What the task requires: Pick out the lines in the listing below that contain the word "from" and copy them.

The data:
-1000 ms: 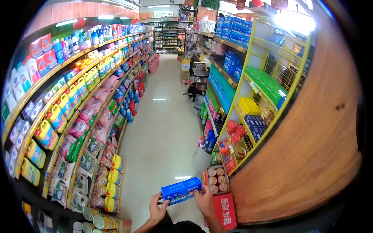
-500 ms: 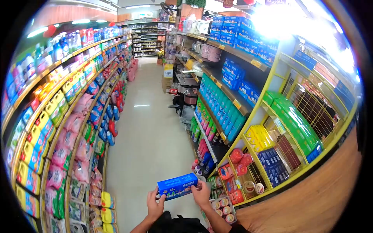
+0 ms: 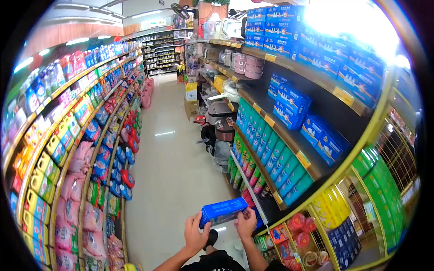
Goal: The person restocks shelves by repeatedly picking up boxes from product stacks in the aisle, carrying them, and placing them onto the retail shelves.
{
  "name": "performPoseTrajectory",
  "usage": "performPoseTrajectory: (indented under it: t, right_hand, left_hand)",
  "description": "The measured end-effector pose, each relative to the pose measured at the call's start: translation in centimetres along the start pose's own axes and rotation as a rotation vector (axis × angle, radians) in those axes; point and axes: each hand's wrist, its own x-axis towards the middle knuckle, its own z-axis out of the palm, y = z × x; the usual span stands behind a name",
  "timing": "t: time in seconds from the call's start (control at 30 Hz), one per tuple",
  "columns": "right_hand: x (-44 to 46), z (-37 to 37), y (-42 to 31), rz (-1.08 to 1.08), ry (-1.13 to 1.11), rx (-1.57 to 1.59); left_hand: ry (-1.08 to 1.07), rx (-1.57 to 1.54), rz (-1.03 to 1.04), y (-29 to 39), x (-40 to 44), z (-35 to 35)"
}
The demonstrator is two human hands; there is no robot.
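A blue cardboard box [image 3: 224, 210] is held level in front of me, over the aisle floor. My left hand [image 3: 195, 232] grips its left end, thumb on the near side. My right hand [image 3: 245, 222] pinches the lower right corner. To the right, blue boxes of similar look stand on the middle shelf [image 3: 290, 106], and more are stacked on the top shelf [image 3: 278, 29]. Below them are rows of teal spray cans [image 3: 266, 147].
On the left runs a long shelf of detergent bottles [image 3: 38, 203] and pink bags [image 3: 72, 194]. A yellow wire rack [image 3: 312, 212] with packaged goods stands at the right. Rice cookers [image 3: 221, 113] and a carton [image 3: 191, 107] line the aisle's right side ahead.
My view has shifted toward the right-hand shelves, which now look closer. The box has moved right in view, still between both hands, and its printed front has tipped more out of sight.
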Motion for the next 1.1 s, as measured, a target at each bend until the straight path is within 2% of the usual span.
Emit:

Result:
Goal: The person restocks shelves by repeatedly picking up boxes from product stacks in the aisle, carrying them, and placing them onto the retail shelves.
  "timing": "t: time in seconds from the call's start (control at 30 Hz), one per tuple",

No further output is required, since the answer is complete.